ZonMw (the Netherlands organization for Health Research and Development) and Reade foundation.
关于炎症性风湿性疾病患者中新冠病毒病(COVID-19)的长期后果(通常称为新冠后状况)的研究较少且结论不一。此外,由于症状重叠,将炎症性风湿性疾病患者归类为患有新冠后状况很复杂。因此,我们调查了新冠后状况的风险和恢复时间,并比较了有或没有COVID-19病史的炎症性风湿性疾病患者与健康对照者中新冠后状况所见症状的患病率。
在这项子研究中,我们使用了荷兰一项正在进行的前瞻性队列研究的数据。2020年4月26日至2021年3月1日期间,邀请了荷兰阿姆斯特丹风湿病和免疫学中心的所有成年炎症性风湿性疾病患者参与该研究。所有患者被要求(但无义务)招募一名年龄相仿(相差<5岁)、同性且无炎症性风湿性疾病的对照参与者。通过在线问卷收集人口统计学和临床数据,包括严重急性呼吸综合征冠状病毒2(SARS-CoV-2)感染发生的数据。2022年3月10日,所有研究参与者收到一份关于COVID-19大流行前两年持续症状的发生、发作、严重程度和持续时间的问卷,无论其SARS-CoV-2感染史如何。此外,我们前瞻性地监测了在问卷前后2个月内有PCR或抗原确诊的SARS-CoV-2感染的一部分参与者,以评估COVID-19后遗症。根据世界卫生组织(WHO)的指南,新冠后状况被定义为持续至少8周的持续症状,这些症状在PCR或抗原确诊的SARS-CoV-2感染发作后3个月内开始,且不能用其他诊断来解释。统计分析包括描述性统计、逻辑回归分析、基于逻辑的因果中介分析以及从新冠后状况恢复时间的Kaplan-Meier生存分析。在探索性分析中,计算E值以调查未测量的混杂因素。
共有1974例炎症性风湿性疾病患者(1268例[64%]女性和706例[36%]男性;平均年龄59岁[标准差13])和733名健康对照者(495例[68%]女性和238例[32%]男性;平均年龄59岁[12])参与。1974例炎症性风湿性疾病患者中有468例(24%),733名健康对照者中有218例(30%)近期感染了SARS-CoV-2奥密克戎毒株。其中,468例炎症性风湿性疾病患者中的365例(78%)和218名健康对照者中的172例(79%)完成了前瞻性随访的COVID-19后遗症问卷。满足新冠后状况标准的患者比对照者更多:365例中的77例(21%)对比172例中的23例(13%)(优势比[OR]1.73[95%置信区间1.04 - 2.87];p = 0.033)。在调整潜在混杂因素后,OR值减弱(调整后OR 1.53[95%置信区间0.90 - 2.59];p = 0.12)。在没有COVID-19病史的人群中,炎症性疾病患者比健康对照者更有可能报告与新冠后状况一致的持续症状(OR 2.52[95%置信区间1.92 - 3.32];p<0.0001)。该OR值超过了计算出的1.74和1.96的E值。患者和对照者从新冠后状况恢复的时间相似(p = 0.17)。疲劳和体能下降是炎症性风湿性疾病患者和有新冠后状况的健康对照者中最常报告的症状。

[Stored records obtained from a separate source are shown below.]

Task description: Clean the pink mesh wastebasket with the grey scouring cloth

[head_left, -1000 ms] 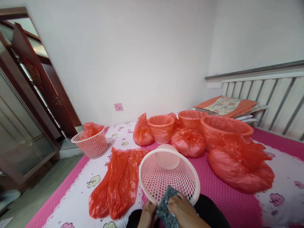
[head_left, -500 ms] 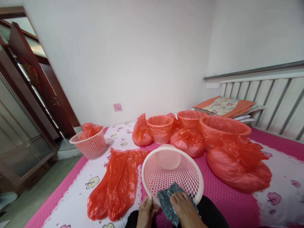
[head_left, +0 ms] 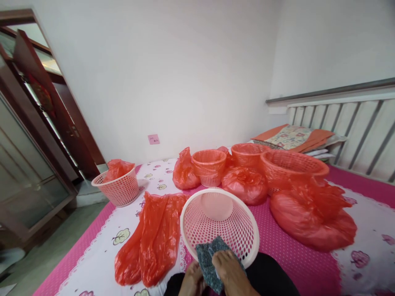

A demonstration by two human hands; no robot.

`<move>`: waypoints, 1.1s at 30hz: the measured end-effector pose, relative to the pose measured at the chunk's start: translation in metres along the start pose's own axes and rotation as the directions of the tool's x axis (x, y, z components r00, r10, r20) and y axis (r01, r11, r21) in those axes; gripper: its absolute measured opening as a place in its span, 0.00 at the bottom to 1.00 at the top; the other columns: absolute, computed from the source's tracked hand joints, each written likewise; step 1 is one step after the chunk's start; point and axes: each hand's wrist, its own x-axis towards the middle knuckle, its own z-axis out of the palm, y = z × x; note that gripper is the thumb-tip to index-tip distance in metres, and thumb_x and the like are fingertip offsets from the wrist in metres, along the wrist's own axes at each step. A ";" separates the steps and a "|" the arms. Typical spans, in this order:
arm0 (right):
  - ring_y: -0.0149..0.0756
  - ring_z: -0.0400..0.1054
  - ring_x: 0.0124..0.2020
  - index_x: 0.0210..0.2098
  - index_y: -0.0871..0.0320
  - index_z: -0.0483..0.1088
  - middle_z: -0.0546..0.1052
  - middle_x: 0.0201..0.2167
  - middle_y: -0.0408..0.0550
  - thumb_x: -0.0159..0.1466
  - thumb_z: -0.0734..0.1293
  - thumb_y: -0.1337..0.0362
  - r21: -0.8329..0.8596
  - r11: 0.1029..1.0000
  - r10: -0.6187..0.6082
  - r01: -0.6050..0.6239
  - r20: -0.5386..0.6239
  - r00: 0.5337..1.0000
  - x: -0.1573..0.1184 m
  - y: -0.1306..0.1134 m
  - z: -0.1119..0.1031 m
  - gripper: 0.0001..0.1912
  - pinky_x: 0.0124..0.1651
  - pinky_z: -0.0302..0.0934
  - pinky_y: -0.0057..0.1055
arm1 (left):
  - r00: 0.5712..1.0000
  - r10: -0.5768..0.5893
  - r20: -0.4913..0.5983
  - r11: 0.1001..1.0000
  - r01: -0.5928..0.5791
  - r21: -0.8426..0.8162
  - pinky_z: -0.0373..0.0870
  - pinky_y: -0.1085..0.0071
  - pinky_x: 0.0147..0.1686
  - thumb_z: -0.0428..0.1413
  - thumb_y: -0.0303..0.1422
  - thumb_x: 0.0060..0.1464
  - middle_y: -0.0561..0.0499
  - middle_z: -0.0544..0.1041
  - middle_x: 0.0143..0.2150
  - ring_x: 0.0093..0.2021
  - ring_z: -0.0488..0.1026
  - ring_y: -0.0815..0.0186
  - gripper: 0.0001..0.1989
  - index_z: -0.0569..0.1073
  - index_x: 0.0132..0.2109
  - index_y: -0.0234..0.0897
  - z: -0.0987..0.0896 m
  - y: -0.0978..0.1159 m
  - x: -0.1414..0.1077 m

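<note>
Pale-pink perforated basket tilts over the polka-dot bedspread, mouth toward my camera; I judge the step is wiping its near rim. My right hand is curled over a grey-green cloth; my left hand has fingers bent, pinching what I cannot tell. Next calls for a steady rim. Red plastic bags lie just left, 3 bag-wrapped baskets behind, crowding it

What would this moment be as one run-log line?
left hand: at near rim of tilted pink basket | right hand: gripping gray cloth at rim | left side: red plastic bags
</note>
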 end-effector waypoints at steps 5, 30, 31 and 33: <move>0.42 0.76 0.36 0.35 0.52 0.70 0.81 0.33 0.44 0.59 0.65 0.76 0.343 0.904 0.192 -0.256 0.210 0.959 0.010 0.007 -0.020 0.11 0.40 0.62 0.34 | 0.998 -0.015 -0.062 0.994 0.022 0.109 0.81 0.60 0.49 0.72 0.45 0.46 0.42 0.90 0.37 0.44 0.88 0.56 0.22 0.81 0.43 0.36 -0.017 -0.010 0.008; 0.51 0.69 0.69 0.68 0.66 0.69 0.76 0.66 0.65 0.56 0.65 0.77 0.100 0.879 0.434 -0.466 0.238 0.869 0.096 0.083 0.029 0.38 0.73 0.58 0.44 | 0.993 -0.013 -0.114 0.988 0.030 0.150 0.75 0.69 0.39 0.74 0.48 0.41 0.43 0.90 0.44 0.38 0.86 0.63 0.28 0.79 0.47 0.40 -0.046 -0.030 0.023; 0.51 0.69 0.69 0.68 0.65 0.68 0.76 0.67 0.64 0.56 0.65 0.77 0.077 0.882 0.433 -0.464 0.256 0.864 0.098 0.085 0.030 0.39 0.73 0.58 0.44 | 0.993 -0.013 -0.114 0.988 0.030 0.151 0.75 0.69 0.40 0.74 0.48 0.41 0.43 0.90 0.44 0.38 0.86 0.62 0.28 0.79 0.48 0.40 -0.046 -0.031 0.023; 0.52 0.68 0.70 0.70 0.62 0.68 0.74 0.68 0.63 0.56 0.66 0.77 0.030 0.885 0.436 -0.465 0.298 0.849 0.104 0.087 0.035 0.41 0.73 0.58 0.43 | 0.993 -0.010 -0.120 0.988 0.028 0.149 0.74 0.68 0.39 0.74 0.49 0.40 0.42 0.90 0.43 0.38 0.86 0.61 0.30 0.79 0.48 0.40 -0.049 -0.034 0.025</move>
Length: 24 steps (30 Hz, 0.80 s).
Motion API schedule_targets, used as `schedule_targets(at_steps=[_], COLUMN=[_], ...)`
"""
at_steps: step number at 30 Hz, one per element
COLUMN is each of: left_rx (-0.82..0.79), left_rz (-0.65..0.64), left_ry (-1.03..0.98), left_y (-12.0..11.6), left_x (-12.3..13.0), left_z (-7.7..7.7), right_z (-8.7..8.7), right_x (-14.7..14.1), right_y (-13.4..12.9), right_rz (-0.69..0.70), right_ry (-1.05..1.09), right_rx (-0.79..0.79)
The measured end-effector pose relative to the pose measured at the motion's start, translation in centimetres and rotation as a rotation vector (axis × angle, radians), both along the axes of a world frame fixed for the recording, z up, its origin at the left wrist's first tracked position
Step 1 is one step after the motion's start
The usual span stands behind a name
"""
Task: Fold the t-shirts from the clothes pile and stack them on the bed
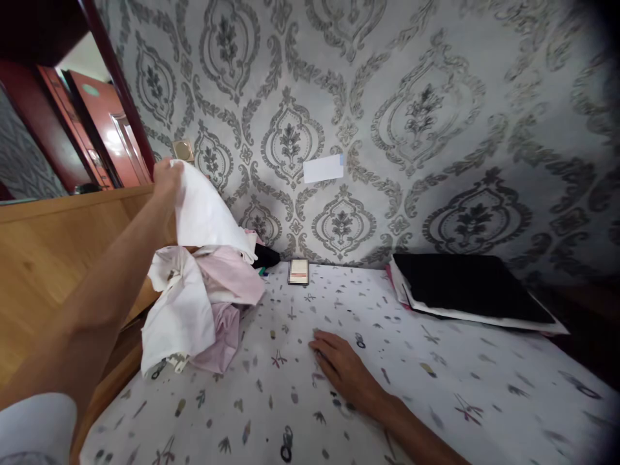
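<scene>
My left hand [167,181] is closed on the corner of a white cloth [206,210] and holds it raised at the left, above a heap of clothes. The heap has a crumpled white garment [181,316] and light pink cloth [232,274]. The lower end of the raised cloth touches the heap. My right hand [339,361] rests on the patterned sheet [271,413], its fingers stretched out, with nothing seen in it.
A small framed card [299,272] lies by the wall. Folded dark and white items [469,284] are stacked at the right. Black cloth [266,255] lies behind the heap. A wooden board [72,239] stands along the left edge.
</scene>
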State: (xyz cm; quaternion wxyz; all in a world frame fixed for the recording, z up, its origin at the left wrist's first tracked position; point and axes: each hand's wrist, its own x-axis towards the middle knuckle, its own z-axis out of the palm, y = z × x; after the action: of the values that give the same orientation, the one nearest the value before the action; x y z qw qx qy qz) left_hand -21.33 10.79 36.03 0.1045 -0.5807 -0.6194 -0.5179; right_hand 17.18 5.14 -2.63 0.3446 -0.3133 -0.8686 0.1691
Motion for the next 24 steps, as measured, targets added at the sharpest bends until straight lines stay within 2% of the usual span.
schedule_targets(at_steps=[2,3,5,7,8,9,10,11,12,13,15,18,21,24], left_rx=[0.013,0.008,-0.031,-0.122,-0.241,-0.400,-0.556,-0.708,-0.809,-0.856,-0.879,-0.793,-0.700,-0.690], left_rz=[-0.036,-0.060,-0.149,-0.303,-0.522,-0.799,-1.079,-1.276,-1.361,-1.377,-1.258,-0.886,-0.509,-0.355], left_ry=[-0.080,-0.099,-0.087,-0.038,0.024,0.112,0.211,0.265,0.232,0.176,0.060,0.071,0.114,0.079], left_y=[-0.7,-1.2,-3.0,-6.0,-7.7,-9.6,-11.3,-12.8,-13.9,-14.6,-14.9,-13.7,-12.6,-12.7], left_x=[2.5,4.0,7.8,12.0,14.1,16.1,17.8,19.0,19.9,20.3,19.9,17.5,14.9,12.9], left_z=[-0.4,-1.2,-3.8,-7.6,-9.6,-11.7,-13.8,-15.7,-17.5,-19.2,-22.2,-26.4,-30.3,-33.0], right_z=[0.7,1.2,2.3,3.3,3.7,4.0,4.2,4.2,4.0,3.8,3.1,1.8,1.1,1.6], right_x=[-0.2,-0.4,-0.8,-0.9,-0.8,-0.4,0.0,0.6,1.3,2.0,3.0,3.6,3.4,2.6], right_y=[-0.3,-0.5,-0.8,-0.9,-0.9,-0.9,-0.9,-1.0,-1.1,-1.3,-1.9,-2.9,-4.0,-5.9], right_rz=[0.019,0.027,0.023,0.013,0.017,0.030,0.046,0.058,0.062,0.053,0.001,-0.143,-0.278,-0.346], right_ry=[0.074,0.130,0.312,0.581,0.728,0.859,0.956,1.016,1.044,1.046,1.004,0.862,0.571,0.206], right_rx=[-0.127,-0.220,-0.478,-0.810,-0.968,-1.101,-1.204,-1.272,-1.304,-1.309,-1.260,-1.054,-0.692,-0.255])
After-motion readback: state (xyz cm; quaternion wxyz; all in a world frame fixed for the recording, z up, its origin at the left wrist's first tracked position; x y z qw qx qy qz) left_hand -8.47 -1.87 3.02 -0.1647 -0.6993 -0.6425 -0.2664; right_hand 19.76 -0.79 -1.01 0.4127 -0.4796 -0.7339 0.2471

根据WHO分类指南,炎症性风湿性疾病患者感染SARS-CoV-2奥密克戎毒株后的新冠后状况高于健康对照者。然而,由于在大流行的前两年中,有炎症性风湿性疾病的患者比没有COVID-19病史健康对照者报告了更多通常用于定义新冠后状况的症状,患者和对照者之间观察到的新冠后状况差异可能部分是由潜在风湿性疾病背景下的临床表现所解释。这凸显了在炎症性风湿性疾病患者中应用当前新冠后状况标准的局限性,并表明医生在告知COVID-19的长期后果时保持细致入微的态度可能是合适的。
荷兰卫生研究与发展组织(ZonMw)和里德基金会。